Work item: In the entries below, which lines run from the one containing "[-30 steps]" to the one containing "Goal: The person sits"? Copy exactly those lines, ends included, and no others.

Data for this task:
▼

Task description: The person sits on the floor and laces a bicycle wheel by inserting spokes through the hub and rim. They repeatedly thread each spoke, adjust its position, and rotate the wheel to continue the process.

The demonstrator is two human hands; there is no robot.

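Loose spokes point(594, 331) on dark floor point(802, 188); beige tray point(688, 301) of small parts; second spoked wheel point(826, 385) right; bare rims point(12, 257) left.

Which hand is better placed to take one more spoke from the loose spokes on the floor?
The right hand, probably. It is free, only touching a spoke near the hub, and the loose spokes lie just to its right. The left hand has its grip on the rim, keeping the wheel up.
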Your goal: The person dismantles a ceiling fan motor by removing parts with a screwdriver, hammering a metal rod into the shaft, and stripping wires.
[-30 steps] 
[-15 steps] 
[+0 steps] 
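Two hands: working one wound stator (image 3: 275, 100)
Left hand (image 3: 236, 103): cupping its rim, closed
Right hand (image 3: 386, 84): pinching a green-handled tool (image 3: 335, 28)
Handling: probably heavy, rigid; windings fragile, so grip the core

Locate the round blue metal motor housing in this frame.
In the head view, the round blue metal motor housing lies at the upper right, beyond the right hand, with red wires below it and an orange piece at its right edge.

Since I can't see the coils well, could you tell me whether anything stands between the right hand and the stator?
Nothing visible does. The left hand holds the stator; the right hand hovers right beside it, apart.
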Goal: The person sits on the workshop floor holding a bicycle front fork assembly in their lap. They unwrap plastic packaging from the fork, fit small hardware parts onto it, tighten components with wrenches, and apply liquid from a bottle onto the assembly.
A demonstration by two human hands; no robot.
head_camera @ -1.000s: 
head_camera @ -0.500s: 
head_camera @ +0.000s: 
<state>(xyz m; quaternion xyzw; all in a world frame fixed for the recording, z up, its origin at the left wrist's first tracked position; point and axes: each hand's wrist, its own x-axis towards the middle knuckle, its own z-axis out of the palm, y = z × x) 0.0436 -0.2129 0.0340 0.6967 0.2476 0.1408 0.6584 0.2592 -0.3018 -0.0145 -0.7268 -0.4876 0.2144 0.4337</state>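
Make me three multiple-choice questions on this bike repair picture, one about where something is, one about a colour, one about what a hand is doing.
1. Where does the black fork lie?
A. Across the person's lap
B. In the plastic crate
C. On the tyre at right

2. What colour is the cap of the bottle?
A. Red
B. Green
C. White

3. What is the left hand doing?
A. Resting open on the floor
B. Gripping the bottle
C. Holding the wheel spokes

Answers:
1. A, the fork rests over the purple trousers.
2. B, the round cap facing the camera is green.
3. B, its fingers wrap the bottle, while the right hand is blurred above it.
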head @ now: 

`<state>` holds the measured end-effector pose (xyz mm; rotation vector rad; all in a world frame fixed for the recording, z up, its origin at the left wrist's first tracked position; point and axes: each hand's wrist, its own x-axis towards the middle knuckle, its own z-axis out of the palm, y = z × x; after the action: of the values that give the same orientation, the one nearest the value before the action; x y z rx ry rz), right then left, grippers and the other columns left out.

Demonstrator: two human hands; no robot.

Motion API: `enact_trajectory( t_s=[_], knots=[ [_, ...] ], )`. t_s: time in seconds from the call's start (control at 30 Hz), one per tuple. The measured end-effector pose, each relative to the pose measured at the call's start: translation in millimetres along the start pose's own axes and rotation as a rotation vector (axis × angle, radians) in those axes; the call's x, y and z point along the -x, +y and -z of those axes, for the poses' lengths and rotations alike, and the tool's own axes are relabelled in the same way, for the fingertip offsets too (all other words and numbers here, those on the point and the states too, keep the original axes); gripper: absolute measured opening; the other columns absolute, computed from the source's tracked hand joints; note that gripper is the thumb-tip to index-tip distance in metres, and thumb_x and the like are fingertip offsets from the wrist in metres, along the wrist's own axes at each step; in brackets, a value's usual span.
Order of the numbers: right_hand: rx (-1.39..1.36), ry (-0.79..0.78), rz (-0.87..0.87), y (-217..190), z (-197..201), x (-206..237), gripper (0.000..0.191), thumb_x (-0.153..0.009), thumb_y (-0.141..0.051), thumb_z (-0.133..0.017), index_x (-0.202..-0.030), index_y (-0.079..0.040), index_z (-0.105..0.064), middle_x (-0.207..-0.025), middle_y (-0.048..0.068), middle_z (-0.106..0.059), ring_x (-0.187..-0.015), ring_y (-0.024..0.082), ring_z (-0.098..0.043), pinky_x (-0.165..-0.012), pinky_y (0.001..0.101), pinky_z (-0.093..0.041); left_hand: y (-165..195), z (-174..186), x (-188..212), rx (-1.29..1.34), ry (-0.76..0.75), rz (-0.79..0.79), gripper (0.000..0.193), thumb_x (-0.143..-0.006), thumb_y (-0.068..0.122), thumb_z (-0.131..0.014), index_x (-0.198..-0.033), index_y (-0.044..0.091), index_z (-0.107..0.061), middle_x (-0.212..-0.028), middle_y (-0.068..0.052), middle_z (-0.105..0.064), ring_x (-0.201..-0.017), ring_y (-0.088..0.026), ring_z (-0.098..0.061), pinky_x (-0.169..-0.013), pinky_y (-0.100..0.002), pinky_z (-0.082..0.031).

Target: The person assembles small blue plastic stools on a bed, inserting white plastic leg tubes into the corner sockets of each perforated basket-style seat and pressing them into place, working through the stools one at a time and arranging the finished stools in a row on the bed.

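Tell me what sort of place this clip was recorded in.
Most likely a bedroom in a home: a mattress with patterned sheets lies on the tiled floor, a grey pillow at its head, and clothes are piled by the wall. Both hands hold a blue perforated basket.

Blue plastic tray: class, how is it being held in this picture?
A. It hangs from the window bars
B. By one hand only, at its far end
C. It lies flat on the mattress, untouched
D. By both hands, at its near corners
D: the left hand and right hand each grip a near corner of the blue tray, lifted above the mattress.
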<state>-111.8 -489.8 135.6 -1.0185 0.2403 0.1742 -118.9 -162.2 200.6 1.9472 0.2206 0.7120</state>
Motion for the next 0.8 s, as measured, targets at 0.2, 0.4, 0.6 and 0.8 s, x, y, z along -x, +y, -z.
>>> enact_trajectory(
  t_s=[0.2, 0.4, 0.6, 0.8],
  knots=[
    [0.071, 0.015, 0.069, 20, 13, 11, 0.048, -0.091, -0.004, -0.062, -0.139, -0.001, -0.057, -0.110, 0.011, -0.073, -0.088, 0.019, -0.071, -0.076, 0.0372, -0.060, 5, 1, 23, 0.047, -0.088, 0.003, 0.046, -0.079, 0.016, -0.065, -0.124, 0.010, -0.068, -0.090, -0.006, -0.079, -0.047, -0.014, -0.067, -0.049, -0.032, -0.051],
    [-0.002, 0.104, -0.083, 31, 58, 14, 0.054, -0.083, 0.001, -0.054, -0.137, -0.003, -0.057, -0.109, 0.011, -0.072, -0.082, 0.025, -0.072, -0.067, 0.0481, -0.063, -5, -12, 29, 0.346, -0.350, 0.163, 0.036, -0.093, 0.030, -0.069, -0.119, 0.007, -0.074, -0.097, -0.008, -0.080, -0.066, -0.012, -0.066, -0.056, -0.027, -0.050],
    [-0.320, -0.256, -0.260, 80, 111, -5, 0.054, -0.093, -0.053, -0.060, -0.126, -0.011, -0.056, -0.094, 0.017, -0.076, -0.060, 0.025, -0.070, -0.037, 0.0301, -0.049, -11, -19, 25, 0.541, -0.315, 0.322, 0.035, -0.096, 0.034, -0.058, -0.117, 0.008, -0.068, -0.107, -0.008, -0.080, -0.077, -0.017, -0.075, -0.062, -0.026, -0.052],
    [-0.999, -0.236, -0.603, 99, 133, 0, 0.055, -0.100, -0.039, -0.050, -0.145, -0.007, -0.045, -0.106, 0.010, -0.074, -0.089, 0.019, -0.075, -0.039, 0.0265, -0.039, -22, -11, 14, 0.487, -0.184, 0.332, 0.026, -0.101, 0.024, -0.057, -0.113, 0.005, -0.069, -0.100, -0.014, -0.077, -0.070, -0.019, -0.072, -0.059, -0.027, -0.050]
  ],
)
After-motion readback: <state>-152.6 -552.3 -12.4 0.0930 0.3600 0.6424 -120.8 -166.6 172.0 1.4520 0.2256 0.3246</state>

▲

Your solution:
[-30 steps] 
[-15 steps] 
[+0 steps] 
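Two hands: working one wound stator (image 3: 275, 100)
Left hand (image 3: 236, 103): cupping its rim, closed
Right hand (image 3: 386, 84): pinching a green-handled tool (image 3: 335, 28)
Handling: probably heavy, rigid; windings fragile, so grip the core

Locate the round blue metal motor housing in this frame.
In the head view, the round blue metal motor housing lies at the upper right, beyond the right hand, with red wires below it and an orange piece at its right edge.

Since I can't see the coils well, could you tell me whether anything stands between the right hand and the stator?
Nothing visible does. The left hand holds the stator; the right hand hovers right beside it, apart.
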Goal: The person sits on the workshop floor holding a bicycle front fork assembly in their lap. They unwrap plastic packaging from the fork, fit small hardware parts onto it, tighten components with wrenches, and apply liquid from a bottle onto the assembly.

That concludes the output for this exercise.